TAPs? The earliest appearance of the phrase "temporarily able-bodied" that I've been able to find in the academic journal archive JSTOR is a 1979 article in the
Stanford Law Review. In footnote #107 in the article "Anti-Institutionalization: The Promise of the
Pennhurst Case," authors
David Ferleger and
Penelope A. Boyd explain:
"TAP is a term disabled people use to refer to so-called 'normal' people as a reminder of the vicissitudes of fate. 'TAP' is an acronym for 'Temporarily Able-bodied Person.'"
Was TAP also in use in the 1970s, or are the authors mishearing TAB? If TAP was a competing term, what tipped the balance to TAB? (Both Ferleger and Boyd are now practicing lawyers specializing in disability and mental health issues, in the Philadelphia area--perhaps my esteemed colleagues at Temple know of them?)

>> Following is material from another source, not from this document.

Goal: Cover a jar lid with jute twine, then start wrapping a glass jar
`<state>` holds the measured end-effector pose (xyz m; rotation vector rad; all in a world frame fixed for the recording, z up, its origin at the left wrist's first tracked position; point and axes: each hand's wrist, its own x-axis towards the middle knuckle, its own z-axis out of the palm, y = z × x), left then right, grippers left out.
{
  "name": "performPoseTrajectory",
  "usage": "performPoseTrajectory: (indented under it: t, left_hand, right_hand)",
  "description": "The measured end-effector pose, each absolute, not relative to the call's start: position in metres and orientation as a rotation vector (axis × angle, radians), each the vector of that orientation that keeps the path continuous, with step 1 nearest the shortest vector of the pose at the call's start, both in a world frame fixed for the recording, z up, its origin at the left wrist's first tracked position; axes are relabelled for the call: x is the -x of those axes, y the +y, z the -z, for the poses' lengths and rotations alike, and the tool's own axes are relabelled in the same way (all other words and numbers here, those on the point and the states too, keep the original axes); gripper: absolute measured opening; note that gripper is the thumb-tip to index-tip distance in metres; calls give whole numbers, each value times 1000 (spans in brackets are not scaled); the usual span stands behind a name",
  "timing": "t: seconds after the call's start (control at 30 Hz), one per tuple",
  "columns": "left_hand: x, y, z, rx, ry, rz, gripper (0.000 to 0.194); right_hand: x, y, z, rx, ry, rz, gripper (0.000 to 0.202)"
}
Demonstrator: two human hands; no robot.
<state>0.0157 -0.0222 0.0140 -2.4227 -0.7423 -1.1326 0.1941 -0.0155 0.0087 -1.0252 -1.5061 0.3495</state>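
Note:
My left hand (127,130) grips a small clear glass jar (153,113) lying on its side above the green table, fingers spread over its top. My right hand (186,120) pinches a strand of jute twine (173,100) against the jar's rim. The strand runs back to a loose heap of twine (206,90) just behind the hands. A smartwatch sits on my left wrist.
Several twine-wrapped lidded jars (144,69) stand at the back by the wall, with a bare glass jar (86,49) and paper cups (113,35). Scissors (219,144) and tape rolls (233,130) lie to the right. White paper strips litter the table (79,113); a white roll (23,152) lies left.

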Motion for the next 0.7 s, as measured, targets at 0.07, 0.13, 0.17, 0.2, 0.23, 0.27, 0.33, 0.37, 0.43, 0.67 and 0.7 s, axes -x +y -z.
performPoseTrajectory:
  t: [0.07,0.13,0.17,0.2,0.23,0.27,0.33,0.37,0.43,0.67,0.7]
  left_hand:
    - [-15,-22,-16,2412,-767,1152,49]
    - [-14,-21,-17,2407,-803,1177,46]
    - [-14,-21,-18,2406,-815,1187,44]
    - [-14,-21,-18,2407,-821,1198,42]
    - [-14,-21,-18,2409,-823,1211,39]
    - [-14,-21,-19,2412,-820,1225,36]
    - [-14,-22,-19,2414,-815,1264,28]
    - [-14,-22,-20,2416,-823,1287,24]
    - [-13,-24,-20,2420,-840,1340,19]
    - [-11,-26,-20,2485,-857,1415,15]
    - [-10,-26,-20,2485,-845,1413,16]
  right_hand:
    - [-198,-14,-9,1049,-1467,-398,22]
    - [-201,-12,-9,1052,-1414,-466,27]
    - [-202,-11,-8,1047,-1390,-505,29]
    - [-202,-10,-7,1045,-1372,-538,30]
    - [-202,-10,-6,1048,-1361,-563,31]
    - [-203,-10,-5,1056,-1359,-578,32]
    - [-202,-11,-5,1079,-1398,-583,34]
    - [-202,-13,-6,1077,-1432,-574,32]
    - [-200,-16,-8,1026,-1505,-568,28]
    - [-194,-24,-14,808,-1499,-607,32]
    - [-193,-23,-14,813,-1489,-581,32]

GEORGE WILL?!?! A 1980s appearance is mostly interesting for its source: conservative political columnist
George Will spoke approvingly about the term in a 1985 lecture at the Rehabilitation Institute of Chicago. In a 1986
Hastings Center Report article for the based on that lecture, Will says,
"We who are not physically handicapped are the 'temporarily able-bodied.' I like that because it reminds us that affliction and decline are coming to us all; they are incidental to our humanity. To be human is always to be more or less needy; it is to be increasingly needy the longer we live."
Will's version also illustrates one major problem with the term: it can be taken as an invitation to 'there but for the grace of God' thinking, an invitation that leaves unchallenged the construction of disability as a personal condition of decline, neediness, and affliction.
JUDY HEUMANN: In
a 1989 article for
International Rehabilitation Review, Ann Rae credits
Judy Heumann with introducing the term 'temporarily able-bodied' in England. So the implication is that it's an American term, commonplace enough among American activists in the 1980s to be propagated abroad.
So where does this leave me? Still in the vague "sometime in the 1970s" zone. But I suspect somebody knows the answer to this. Or an answer, anyway. Anybody?